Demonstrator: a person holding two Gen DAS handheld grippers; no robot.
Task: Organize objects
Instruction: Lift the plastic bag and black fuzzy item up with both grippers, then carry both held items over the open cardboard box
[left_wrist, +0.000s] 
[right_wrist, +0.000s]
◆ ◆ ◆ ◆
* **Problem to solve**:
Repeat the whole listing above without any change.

* **Result of this exercise**:
Demonstrator: a person holding two Gen DAS handheld grippers; no robot.
Task: Organize objects
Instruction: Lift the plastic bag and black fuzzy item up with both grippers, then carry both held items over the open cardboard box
[left_wrist, +0.000s] 
[right_wrist, +0.000s]

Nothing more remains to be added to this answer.